Verginella - una ragazzina di undici anni - in fuga dall‟istituto a cui è stata affidata in custodia, si rifugia in una chiesa. Gli adulti che si occupavano di lei, la madre e lo zio, sono stati arrestati dalle forze dell‟ordine con l‟accusa di molestie sessuali. In chiesa, di fronte ad una silenziosa statua di Gesù, Verginella racconta la sua storia, descritta attraverso la percezione distorta e drammaticamente contraddittoria del suo devastato mondo affettivo. Allo stesso tempo, in un serrato montaggio drammaturgico, assistiamo alle reazioni dei due adulti sotto accusa.
“Tematiche come questa - spiega Stefano de Luca - non possono essere affidate soltanto alla informazione spettacolarizzata né semplicemente all’aspetto giudiziario delle vicende di pedofilia. Noi crediamo che il teatro possa e debba offrire il suo contributo allo sviluppo di una società matura”. Un ulteriore spazio di elaborazione e di coinvolgimento è previsto per il pubblico grazie a momenti di discussione a seguito della visione dello spettacolo. “Questi incontri - conclude il regista - sono parte integrante del lavoro di Lupusagnus e costituiscono un elemento distintivo del nostro modo di intendere il teatro e la relazione con il pubblico”. Dopo il successo di Mamma mammazza, la compagnia Lupusagnus diretta da Stefano de Luca – regista e attori formati alla scuola di Giorgio Strehler – presenta Verginella, il secondo tassello di una trilogia sulla famiglia che si è conclusa con l‟antimusical Canicani.
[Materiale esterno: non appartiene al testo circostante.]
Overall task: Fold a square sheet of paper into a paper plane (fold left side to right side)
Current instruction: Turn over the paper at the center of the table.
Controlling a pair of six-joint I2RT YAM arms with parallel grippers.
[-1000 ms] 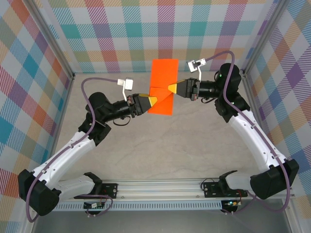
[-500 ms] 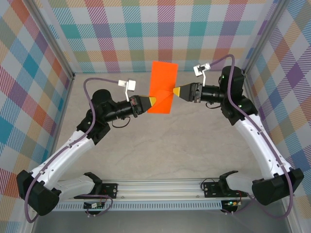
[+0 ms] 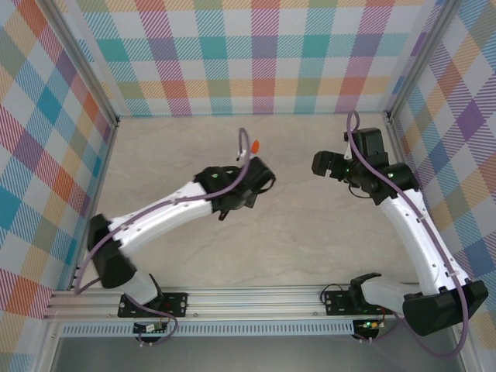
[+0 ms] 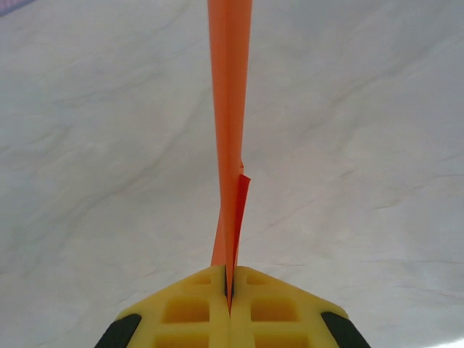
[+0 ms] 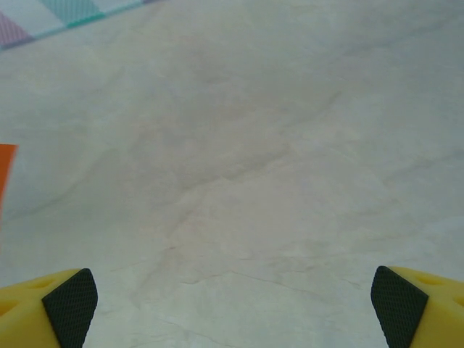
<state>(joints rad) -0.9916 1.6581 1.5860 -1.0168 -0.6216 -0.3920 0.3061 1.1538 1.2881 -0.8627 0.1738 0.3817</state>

La poetica di Lupusagnus affronta e approfondisce tematiche legate alla violenza e all‟emarginazione. Alla ricerca di una riflessione che superi la semplice reazione emotiva davanti al mostro di turno e riesca ad indagare invece sulle complesse dinamiche di potere e di sopraffazione che si annidano nelle relazioni umane e sociali, anche e soprattutto all‟interno della famiglia. “Quando il teatro riesce a parlarci di argomenti su cui ci sembra di sapere tutto, o di aver già sentito abbastanza con forza espressiva ed immagini nuove senza dover dire troppo, o fare troppo o arricchire troppo la scena, allora siamo di fronte al teatro che ci fa emozionare anche a sipario chiuso, nella strada verso casa, il giorno successivo appena svegli. Allora abbiamo visto, forse, il teatro così come dovrebbe essere” (V. Colizzi).